Given the records below, would you repeat exactly the lines that begin at the one containing "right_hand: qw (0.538" and end at the one containing "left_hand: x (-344", inclusive?

**Records from a data collection**
--- START ---

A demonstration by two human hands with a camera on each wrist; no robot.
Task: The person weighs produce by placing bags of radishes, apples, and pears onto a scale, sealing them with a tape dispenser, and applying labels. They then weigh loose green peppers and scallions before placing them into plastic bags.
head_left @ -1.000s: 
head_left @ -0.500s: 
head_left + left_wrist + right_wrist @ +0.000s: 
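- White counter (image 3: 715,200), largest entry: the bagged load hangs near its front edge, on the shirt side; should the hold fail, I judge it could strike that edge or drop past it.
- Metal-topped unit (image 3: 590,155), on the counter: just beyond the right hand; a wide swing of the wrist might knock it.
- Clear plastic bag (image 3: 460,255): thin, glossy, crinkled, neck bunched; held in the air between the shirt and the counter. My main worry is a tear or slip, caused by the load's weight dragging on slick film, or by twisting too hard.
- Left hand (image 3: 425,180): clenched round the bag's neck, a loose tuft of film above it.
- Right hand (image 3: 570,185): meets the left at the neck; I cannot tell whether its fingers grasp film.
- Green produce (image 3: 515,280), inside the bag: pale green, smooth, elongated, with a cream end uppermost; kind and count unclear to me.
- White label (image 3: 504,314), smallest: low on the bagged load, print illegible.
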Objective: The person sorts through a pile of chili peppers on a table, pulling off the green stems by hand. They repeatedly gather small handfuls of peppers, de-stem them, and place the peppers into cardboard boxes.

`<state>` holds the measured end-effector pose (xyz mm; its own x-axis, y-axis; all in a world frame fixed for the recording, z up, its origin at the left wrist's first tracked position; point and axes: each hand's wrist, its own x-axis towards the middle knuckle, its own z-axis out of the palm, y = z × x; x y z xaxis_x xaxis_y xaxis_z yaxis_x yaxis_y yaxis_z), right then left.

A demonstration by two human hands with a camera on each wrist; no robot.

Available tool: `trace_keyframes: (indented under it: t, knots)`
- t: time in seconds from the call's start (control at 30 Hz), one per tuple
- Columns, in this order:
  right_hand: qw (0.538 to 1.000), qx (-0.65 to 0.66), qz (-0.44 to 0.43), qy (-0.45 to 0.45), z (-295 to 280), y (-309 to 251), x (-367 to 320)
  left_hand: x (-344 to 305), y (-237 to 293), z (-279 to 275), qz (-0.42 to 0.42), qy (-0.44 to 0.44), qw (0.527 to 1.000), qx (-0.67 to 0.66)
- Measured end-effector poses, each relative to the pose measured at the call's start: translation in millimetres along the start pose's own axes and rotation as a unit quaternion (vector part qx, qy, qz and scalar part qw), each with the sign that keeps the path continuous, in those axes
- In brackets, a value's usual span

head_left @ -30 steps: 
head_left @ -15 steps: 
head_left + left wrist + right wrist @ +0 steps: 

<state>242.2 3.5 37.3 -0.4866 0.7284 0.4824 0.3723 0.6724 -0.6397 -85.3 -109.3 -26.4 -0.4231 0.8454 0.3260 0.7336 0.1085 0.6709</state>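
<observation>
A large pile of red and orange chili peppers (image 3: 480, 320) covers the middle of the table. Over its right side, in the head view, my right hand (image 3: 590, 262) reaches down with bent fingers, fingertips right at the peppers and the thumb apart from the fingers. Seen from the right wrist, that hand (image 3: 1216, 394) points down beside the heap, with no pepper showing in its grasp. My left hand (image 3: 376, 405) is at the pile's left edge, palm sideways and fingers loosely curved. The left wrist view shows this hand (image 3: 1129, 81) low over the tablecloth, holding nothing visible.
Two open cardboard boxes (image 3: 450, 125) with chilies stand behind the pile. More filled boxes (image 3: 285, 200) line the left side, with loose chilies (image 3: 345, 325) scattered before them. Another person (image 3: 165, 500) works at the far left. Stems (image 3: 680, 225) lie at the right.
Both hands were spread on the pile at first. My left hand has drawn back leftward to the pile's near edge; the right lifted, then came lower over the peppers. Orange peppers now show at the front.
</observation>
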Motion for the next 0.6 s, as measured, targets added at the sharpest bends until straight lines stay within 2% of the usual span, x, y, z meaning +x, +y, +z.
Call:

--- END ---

**Your solution**
  right_hand: qw (0.538 to 1.000), qx (-0.65 to 0.66), qz (-0.44 to 0.43), qy (-0.45 to 0.45), z (-295 to 280), y (-309 to 251), x (-367 to 320)
  left_hand: x (-344 to 305), y (-237 to 293), z (-279 to 275), qz (-0.42 to 0.42), qy (-0.44 to 0.44), qw (0.527 to 1.000), qx (-0.67 to 0.66)

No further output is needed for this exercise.